YOUR OBJECTIVE. From the following material, work out how many lines include the string "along"; respond with the number only.

#### DATA BLOCK

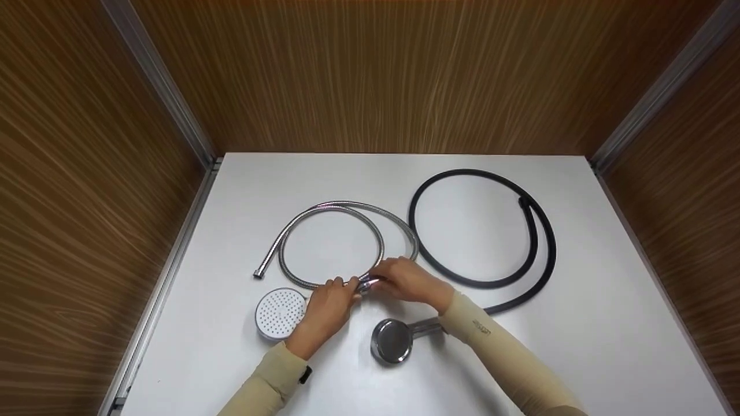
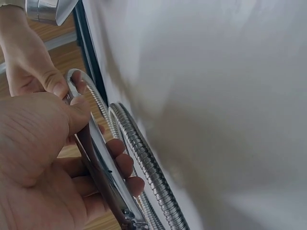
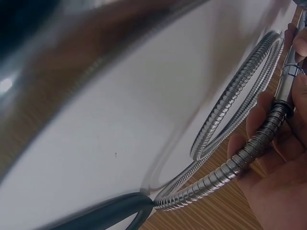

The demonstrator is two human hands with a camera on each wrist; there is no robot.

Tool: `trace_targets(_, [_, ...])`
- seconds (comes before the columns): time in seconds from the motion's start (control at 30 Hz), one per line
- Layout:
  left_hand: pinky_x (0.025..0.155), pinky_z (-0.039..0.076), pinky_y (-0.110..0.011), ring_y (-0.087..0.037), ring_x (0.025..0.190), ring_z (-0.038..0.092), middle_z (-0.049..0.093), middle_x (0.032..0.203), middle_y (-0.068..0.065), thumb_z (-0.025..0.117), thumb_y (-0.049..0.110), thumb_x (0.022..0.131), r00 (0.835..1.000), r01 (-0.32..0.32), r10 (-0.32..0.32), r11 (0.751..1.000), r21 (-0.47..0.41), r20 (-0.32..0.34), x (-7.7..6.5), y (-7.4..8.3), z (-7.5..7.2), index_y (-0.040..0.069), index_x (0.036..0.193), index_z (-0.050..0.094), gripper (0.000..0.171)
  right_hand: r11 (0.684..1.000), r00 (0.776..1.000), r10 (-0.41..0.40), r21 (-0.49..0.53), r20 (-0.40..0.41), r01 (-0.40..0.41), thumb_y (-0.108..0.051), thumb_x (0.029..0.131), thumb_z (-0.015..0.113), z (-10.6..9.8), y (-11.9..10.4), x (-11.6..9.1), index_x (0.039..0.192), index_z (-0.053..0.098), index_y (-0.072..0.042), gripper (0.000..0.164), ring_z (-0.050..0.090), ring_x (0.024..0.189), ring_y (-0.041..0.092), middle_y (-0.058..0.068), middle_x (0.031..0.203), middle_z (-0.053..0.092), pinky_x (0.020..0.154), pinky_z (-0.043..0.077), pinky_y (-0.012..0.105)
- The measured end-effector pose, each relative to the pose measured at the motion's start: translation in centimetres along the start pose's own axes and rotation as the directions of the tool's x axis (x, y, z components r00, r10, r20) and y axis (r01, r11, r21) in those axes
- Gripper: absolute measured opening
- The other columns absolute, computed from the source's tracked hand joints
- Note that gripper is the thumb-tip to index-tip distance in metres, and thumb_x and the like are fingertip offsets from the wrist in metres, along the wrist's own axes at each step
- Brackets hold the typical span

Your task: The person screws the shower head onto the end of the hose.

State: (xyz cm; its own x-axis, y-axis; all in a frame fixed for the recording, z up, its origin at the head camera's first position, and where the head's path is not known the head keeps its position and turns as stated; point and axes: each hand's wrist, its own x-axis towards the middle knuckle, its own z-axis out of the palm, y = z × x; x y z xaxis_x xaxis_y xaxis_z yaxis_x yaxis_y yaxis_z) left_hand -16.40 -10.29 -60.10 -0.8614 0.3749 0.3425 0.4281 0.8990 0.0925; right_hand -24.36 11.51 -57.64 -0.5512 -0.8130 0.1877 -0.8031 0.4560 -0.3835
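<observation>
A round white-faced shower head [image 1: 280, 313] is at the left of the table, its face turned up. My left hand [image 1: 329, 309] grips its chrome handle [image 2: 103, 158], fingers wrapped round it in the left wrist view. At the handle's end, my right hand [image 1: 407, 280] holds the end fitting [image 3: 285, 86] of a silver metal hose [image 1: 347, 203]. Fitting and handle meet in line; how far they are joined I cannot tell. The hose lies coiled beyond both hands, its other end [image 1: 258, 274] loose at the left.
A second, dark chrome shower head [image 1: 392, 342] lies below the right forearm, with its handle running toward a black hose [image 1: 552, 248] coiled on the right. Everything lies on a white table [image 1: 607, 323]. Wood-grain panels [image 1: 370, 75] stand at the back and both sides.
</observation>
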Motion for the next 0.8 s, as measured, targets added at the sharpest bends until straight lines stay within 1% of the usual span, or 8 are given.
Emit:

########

WORKED SOLUTION. 2